* **TASK DIRECTIONS**
From the first line to the last, return the data exactly, with no pictures.

Start of DATA

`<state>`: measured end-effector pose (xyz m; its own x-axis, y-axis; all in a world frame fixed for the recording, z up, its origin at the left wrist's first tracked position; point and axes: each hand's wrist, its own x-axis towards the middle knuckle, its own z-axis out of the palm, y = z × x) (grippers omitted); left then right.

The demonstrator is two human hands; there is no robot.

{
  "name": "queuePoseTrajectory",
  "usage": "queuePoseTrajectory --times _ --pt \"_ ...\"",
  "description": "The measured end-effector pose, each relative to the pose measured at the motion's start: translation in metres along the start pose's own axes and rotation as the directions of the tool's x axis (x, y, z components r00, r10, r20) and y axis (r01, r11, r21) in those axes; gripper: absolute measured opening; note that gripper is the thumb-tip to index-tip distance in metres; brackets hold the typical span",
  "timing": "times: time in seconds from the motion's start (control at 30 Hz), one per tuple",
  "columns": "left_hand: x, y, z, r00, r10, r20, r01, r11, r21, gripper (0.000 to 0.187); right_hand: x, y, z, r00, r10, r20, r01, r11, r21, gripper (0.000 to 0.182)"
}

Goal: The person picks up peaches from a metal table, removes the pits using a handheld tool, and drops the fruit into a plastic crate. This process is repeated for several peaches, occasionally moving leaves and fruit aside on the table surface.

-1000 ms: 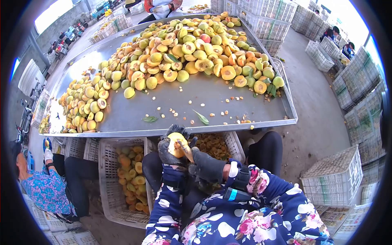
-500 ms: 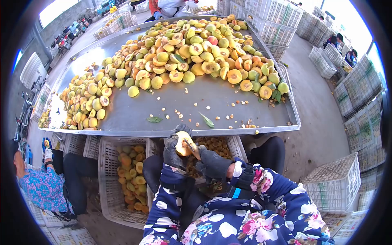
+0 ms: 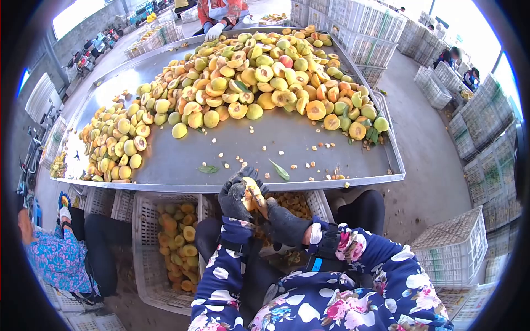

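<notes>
Just past the near edge of the metal table (image 3: pixel 221 154), my gloved left hand (image 3: pixel 234 199) is closed around a yellow peach half (image 3: pixel 251 188). Against the fruit, my gloved right hand (image 3: pixel 288 224) grips a slim brownish tool (image 3: pixel 261 205); its exact kind is hard to make out. Both hands are above a white crate (image 3: pixel 319 205) of peach pieces between my knees, partly covered by my hands. A big heap of halved peaches (image 3: pixel 232 83) spreads over the far and left parts of the table.
Loose pits (image 3: pixel 293 166) and a green leaf (image 3: pixel 280 170) lie on the table. Left of my legs is a crate (image 3: pixel 141 248) of peach halves. One co-worker (image 3: pixel 58 254) sits at left; another person's gloved hand (image 3: pixel 214 31) is at the far edge. Stacked crates (image 3: pixel 450 248) stand at right.
My left hand has turned the peach half slightly, and my right hand with the tool has shifted a little. Across the table, the person's gloved hand has come to the heap's far edge.
</notes>
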<state>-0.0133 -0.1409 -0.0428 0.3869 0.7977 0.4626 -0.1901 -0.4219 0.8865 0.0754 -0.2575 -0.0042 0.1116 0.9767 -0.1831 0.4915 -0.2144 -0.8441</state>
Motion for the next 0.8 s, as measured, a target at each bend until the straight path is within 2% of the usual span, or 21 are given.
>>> queuePoseTrajectory --times 0.03,0.1,0.17,0.23,0.27,0.37,0.43,0.47,0.53,0.6,0.63,0.67,0.7,0.73,0.77,0.8 --pt "0.002 -0.011 -0.009 0.988 0.135 0.075 -0.152 0.936 0.316 0.017 0.002 0.002 0.004 1.000 -0.001 0.006 0.001 0.998 0.070 0.040" --pt "-0.002 -0.026 -0.012 0.990 0.139 0.035 -0.143 0.934 0.326 0.017 0.002 -0.002 0.005 0.995 0.058 0.087 -0.080 0.960 0.269 0.038" --pt "-0.002 -0.024 -0.014 0.988 0.153 -0.004 -0.142 0.927 0.348 0.017 0.001 -0.023 -0.005 0.960 0.142 0.243 -0.248 0.835 0.491 0.036" --pt "-0.001 -0.009 -0.012 0.984 0.169 -0.046 -0.140 0.917 0.374 0.017 0.006 -0.017 -0.004 0.954 0.119 0.274 -0.255 0.802 0.541 0.033" --pt "-0.001 -0.010 -0.011 0.992 0.120 -0.032 -0.102 0.932 0.347 0.017 0.007 -0.015 -0.004 0.951 0.107 0.289 -0.260 0.784 0.564 0.031" --pt "0.000 -0.022 -0.010 0.999 -0.021 0.024 0.014 0.964 0.266 0.019 0.008 -0.017 -0.011 0.964 0.129 0.233 -0.202 0.925 0.323 0.032" --pt "0.002 -0.021 -0.007 0.991 -0.115 0.071 0.097 0.971 0.217 0.020 0.007 -0.025 -0.017 0.935 0.236 0.264 -0.290 0.939 0.186 0.032" --pt "0.004 -0.018 -0.007 0.987 -0.120 0.108 0.090 0.964 0.252 0.021 0.008 -0.030 -0.021 0.918 0.288 0.273 -0.329 0.937 0.116 0.032" --pt "0.009 0.009 -0.005 0.973 -0.136 0.188 0.070 0.945 0.320 0.025 0.008 -0.041 -0.027 0.889 0.341 0.305 -0.412 0.887 0.207 0.032" --pt "0.004 -0.018 -0.016 0.955 -0.180 0.237 0.061 0.899 0.434 0.026 0.007 -0.038 -0.025 0.923 0.286 0.260 -0.337 0.924 0.179 0.029" --pt "0.002 -0.033 -0.019 0.945 -0.201 0.257 0.052 0.872 0.488 0.026 0.007 -0.029 -0.020 0.960 0.194 0.204 -0.217 0.972 0.093 0.027" --pt "-0.002 -0.047 -0.019 0.932 -0.288 0.221 0.269 0.956 0.113 0.027 0.007 -0.024 -0.017 0.983 0.097 0.157 -0.097 0.995 -0.002 0.026" --pt "-0.003 -0.047 -0.017 0.897 -0.383 0.223 0.435 0.854 -0.283 0.029 0.006 -0.028 -0.018 0.964 0.168 0.206 -0.184 0.981 0.060 0.026" --pt "-0.003 -0.046 -0.016 0.849 -0.461 0.259 0.511 0.588 -0.628 0.031 0.007 -0.037 -0.023 0.938 0.232 0.259 -0.268 0.956 0.115 0.025" --pt "-0.006 -0.044 -0.014 0.831 -0.506 0.232 0.494 0.478 -0.726 0.037 0.007 -0.043 -0.024 0.904 0.289 0.317 -0.352 0.922 0.163 0.025" --pt "-0.006 -0.045 -0.016 0.838 -0.455 0.302 0.489 0.380 -0.785 0.038 0.010 -0.036 -0.019 0.938 0.229 0.261 -0.248 0.968 0.041 0.026"
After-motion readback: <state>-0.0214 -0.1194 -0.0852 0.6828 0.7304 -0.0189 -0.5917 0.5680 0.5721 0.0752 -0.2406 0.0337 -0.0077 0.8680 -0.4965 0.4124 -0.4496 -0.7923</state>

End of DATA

* **RESPONSE AREA**
`<state>`: measured end-effector pose (xyz m; its own x-axis, y-axis; all in a world frame fixed for the recording, z up, its origin at the left wrist's first tracked position; point and axes: each hand's wrist, its own x-axis towards the middle knuckle, its own z-axis out of the palm, y = z × x) (grippers omitted); left then right.

The demonstrator is two human hands; there is no robot.

{
  "name": "queuePoseTrajectory",
  "usage": "queuePoseTrajectory --times _ --pt \"_ ...\"",
  "description": "The measured end-effector pose, each relative to the pose measured at the motion's start: translation in metres along the start pose's own axes and rotation as the directions of the tool's x axis (x, y, z components r00, r10, r20) and y axis (r01, r11, r21) in those axes; gripper: absolute measured opening; note that gripper is the thumb-tip to index-tip distance in metres; brackets hold the typical span",
  "timing": "times: time in seconds from the motion's start (control at 30 Hz), one per tuple",
  "columns": "left_hand: x, y, z, r00, r10, r20, r01, r11, r21, gripper (0.000 to 0.187); right_hand: x, y, z, r00, r10, r20, r01, r11, r21, gripper (0.000 to 0.182)"
}

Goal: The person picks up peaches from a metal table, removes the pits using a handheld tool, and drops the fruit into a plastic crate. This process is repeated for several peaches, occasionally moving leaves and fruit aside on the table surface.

-1000 ms: 
-500 ms: 
+0 ms: 

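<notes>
Just past the near edge of the metal table (image 3: pixel 221 154), my gloved left hand (image 3: pixel 234 199) is closed around a yellow peach half (image 3: pixel 251 188). Against the fruit, my gloved right hand (image 3: pixel 288 224) grips a slim brownish tool (image 3: pixel 261 205); its exact kind is hard to make out. Both hands are above a white crate (image 3: pixel 319 205) of peach pieces between my knees, partly covered by my hands. A big heap of halved peaches (image 3: pixel 232 83) spreads over the far and left parts of the table.
Loose pits (image 3: pixel 293 166) and a green leaf (image 3: pixel 280 170) lie on the table. Left of my legs is a crate (image 3: pixel 141 248) of peach halves. One co-worker (image 3: pixel 58 254) sits at left; another person's gloved hand (image 3: pixel 214 31) is at the far edge. Stacked crates (image 3: pixel 450 248) stand at right.
My left hand has turned the peach half slightly, and my right hand with the tool has shifted a little. Across the table, the person's gloved hand has come to the heap's far edge.
</notes>
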<state>-0.0133 -0.1409 -0.0428 0.3869 0.7977 0.4626 -0.1901 -0.4219 0.8865 0.0754 -0.2575 -0.0042 0.1116 0.9767 -0.1831 0.4915 -0.2144 -0.8441</state>
Motion for the next 0.8 s, as measured, a target at each bend until the straight path is within 2% of the usual span, or 21 are given.
>>> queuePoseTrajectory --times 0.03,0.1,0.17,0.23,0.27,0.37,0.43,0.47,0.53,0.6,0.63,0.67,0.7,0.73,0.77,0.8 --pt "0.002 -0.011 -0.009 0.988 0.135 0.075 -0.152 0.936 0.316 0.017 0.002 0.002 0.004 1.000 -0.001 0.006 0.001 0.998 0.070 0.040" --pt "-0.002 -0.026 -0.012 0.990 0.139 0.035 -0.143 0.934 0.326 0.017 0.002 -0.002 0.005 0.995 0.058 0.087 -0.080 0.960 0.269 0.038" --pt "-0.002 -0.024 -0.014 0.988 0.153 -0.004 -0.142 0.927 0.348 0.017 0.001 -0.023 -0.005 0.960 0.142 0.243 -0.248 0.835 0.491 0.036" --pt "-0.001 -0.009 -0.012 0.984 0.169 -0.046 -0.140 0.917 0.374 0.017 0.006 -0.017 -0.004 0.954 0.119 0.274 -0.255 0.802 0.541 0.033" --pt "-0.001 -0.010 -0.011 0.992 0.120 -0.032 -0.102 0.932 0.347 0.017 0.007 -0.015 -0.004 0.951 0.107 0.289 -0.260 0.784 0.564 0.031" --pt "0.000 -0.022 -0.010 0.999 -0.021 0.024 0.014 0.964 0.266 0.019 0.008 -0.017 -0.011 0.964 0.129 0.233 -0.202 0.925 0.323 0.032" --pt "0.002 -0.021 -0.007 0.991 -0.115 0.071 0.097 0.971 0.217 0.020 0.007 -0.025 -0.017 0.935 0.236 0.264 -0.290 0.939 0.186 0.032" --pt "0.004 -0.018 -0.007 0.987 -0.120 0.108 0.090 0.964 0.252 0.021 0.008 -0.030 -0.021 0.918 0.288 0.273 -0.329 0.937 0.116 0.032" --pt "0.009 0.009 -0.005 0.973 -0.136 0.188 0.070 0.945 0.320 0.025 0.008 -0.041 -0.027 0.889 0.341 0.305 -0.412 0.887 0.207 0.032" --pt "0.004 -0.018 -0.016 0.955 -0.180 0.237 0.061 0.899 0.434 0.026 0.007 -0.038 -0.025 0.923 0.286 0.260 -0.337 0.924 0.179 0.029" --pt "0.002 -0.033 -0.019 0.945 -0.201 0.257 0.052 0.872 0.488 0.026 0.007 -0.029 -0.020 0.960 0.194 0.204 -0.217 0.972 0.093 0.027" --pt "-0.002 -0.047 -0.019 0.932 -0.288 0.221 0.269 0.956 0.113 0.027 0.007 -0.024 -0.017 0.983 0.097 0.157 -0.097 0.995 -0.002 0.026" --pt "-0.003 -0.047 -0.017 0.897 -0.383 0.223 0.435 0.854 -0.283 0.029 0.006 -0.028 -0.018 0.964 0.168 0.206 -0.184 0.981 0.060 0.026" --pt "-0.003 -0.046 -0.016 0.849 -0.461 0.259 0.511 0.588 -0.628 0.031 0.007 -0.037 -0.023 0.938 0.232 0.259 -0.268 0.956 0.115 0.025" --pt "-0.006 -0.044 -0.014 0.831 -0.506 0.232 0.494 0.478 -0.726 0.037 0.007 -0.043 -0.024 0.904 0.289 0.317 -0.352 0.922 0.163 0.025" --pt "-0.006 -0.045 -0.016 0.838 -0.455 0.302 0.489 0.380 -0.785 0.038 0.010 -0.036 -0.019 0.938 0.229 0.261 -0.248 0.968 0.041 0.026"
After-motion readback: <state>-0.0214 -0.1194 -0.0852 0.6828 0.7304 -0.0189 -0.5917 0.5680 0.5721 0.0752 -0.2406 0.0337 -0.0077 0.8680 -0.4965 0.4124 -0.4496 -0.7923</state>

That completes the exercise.